We never have used Hardie outside, we've only used ditra. I only mentioned that as a alternative because it's cement based ... and should have a membrane if it is used.

His application BTW isn't recommended outdoors anyhow with the temps.


----------



## Snow Man (Aug 18, 2008)

Snow Man said:


> *Freeze / Thaw cycles make contractors look bad in any trade.*
> 
> *You cannot fool Mothernature!:sad:*


 .................**************************.........................


----------



## ClassicCarpets (Aug 28, 2008)

Snow Man said:


> .................**************************.........................


I read that earlier ... read TCNA


----------



## Bud Cline (Feb 12, 2006)

Classic Carpets, from the very first word this thread has been about an outdoor project.

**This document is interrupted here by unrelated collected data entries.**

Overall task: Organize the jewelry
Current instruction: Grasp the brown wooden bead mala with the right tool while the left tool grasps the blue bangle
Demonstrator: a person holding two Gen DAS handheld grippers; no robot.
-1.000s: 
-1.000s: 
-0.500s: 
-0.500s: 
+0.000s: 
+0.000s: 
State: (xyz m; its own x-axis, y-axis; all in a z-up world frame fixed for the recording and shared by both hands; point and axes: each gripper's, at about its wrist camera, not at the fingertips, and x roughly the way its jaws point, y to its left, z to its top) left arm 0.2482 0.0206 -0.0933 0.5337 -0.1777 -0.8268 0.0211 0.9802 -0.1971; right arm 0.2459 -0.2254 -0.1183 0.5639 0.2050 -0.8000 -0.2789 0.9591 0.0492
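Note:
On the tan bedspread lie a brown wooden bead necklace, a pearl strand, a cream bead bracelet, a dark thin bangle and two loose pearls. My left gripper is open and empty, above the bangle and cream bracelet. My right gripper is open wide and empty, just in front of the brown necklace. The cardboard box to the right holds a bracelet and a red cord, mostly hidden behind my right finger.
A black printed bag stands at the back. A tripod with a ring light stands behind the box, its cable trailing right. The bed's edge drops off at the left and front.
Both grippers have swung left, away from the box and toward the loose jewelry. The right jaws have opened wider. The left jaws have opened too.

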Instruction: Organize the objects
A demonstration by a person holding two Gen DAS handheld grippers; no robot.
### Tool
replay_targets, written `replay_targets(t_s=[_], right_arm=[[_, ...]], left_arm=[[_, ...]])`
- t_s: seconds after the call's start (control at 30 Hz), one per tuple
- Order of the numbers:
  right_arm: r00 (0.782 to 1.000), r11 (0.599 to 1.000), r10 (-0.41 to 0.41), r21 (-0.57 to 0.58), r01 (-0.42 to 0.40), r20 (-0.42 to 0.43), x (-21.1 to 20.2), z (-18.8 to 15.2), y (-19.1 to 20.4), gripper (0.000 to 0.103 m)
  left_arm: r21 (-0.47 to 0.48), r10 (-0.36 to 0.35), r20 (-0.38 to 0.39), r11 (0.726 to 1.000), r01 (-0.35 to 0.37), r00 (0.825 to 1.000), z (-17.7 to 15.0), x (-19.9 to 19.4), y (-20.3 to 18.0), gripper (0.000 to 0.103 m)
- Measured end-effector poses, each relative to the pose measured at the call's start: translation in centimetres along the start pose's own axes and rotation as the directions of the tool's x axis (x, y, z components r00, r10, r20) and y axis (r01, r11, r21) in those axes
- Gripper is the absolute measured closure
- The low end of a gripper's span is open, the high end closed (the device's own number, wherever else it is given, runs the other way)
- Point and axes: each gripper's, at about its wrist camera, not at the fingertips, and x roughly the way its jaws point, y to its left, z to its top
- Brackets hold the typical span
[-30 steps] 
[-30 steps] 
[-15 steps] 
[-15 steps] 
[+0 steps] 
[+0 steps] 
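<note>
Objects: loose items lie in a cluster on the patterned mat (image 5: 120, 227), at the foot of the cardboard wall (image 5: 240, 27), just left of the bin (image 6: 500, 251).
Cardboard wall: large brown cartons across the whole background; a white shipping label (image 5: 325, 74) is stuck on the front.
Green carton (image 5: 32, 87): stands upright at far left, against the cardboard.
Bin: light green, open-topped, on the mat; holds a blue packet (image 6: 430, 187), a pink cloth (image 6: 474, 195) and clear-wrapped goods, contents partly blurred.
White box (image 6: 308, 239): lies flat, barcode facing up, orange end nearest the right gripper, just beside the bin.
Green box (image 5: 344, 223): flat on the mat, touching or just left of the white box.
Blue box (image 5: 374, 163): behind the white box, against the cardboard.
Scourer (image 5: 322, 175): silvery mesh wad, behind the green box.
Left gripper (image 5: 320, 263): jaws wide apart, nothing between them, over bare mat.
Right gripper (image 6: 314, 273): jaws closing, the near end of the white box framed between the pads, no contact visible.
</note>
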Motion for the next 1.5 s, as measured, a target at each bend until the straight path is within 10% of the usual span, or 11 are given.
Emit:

Let's try to keep things straight here so as not to mislead your fellow craftsmen.

First you said:



> Classic Carpets: *First of all, don't use ceramic (in case you don't know). Ceramic will bust in freezing temperature* for the fact that it is a porous tile that will hold water, therefore when it freezes outside, it can bust the tile. Porcelain can be interior or exterior as it is a tile that is fired hotter and usually only holds <.05% water.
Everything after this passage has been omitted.